REQUIRED ACTION: What is needed is the run of lines from the one with "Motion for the" through the close of the data, set down exactly.
++++++++
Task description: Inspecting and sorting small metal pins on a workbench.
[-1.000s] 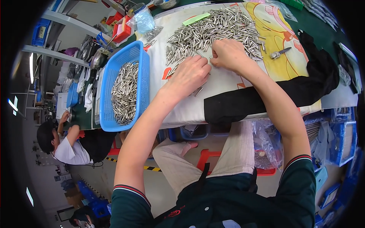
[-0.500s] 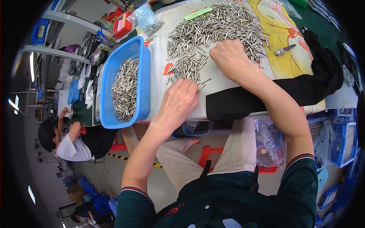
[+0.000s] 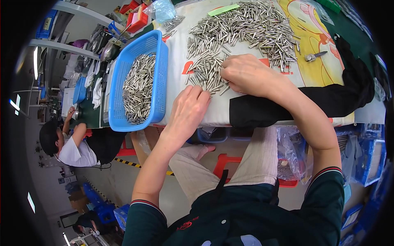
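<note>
Left hand lies flat, fingers together, its tips touching the small cluster of metal pins. Right hand is curled over the same cluster's right edge. A blue basket of pins sits left of both hands.

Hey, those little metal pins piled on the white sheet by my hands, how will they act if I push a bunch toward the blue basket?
The metal pins look like smooth round cylinders, so they would probably roll and scatter rather than slide together. Their shiny finish suggests they are slippery to pinch, likely dense for their size. Those near the right hand lie close to the table edge, so some could drop off.
</note>
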Tool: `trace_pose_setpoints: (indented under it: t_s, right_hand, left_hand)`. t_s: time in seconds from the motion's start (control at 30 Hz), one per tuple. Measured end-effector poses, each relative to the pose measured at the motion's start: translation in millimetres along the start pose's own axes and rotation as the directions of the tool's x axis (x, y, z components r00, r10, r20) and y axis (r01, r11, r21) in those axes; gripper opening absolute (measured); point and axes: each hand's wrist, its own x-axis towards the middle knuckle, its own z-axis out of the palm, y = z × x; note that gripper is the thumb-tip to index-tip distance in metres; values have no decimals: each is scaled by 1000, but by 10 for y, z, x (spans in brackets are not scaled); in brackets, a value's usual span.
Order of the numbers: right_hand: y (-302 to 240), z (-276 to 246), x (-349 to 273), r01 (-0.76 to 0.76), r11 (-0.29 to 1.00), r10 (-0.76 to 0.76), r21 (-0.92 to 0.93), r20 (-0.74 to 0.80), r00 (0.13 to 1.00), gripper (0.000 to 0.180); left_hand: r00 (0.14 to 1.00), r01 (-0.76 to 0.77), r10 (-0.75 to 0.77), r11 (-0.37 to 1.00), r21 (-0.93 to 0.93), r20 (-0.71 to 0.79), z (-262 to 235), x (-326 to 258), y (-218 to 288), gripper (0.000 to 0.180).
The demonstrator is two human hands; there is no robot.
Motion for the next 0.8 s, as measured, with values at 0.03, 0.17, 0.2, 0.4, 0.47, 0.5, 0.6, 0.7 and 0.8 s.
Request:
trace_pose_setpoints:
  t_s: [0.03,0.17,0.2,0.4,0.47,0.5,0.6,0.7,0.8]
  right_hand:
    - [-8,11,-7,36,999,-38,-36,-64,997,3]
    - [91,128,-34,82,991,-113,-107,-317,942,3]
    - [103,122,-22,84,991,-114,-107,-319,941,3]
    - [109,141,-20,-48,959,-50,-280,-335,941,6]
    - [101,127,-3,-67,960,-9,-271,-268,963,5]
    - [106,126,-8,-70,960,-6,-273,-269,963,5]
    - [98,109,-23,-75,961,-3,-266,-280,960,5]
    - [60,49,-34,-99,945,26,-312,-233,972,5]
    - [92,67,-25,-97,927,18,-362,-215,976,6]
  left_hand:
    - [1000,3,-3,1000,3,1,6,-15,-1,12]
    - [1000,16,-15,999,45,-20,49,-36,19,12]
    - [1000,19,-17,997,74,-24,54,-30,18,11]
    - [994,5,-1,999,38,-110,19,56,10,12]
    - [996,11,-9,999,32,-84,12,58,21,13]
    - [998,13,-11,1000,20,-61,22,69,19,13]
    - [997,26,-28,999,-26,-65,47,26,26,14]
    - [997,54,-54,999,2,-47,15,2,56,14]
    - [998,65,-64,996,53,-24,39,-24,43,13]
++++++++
EXERCISE RESPONSE:
Motion for the next 0.8 s, as measured, with values at 0.03, 0.17, 0.2, 0.4, 0.47, 0.5, 0.6, 0.7 and 0.8 s.
Request:
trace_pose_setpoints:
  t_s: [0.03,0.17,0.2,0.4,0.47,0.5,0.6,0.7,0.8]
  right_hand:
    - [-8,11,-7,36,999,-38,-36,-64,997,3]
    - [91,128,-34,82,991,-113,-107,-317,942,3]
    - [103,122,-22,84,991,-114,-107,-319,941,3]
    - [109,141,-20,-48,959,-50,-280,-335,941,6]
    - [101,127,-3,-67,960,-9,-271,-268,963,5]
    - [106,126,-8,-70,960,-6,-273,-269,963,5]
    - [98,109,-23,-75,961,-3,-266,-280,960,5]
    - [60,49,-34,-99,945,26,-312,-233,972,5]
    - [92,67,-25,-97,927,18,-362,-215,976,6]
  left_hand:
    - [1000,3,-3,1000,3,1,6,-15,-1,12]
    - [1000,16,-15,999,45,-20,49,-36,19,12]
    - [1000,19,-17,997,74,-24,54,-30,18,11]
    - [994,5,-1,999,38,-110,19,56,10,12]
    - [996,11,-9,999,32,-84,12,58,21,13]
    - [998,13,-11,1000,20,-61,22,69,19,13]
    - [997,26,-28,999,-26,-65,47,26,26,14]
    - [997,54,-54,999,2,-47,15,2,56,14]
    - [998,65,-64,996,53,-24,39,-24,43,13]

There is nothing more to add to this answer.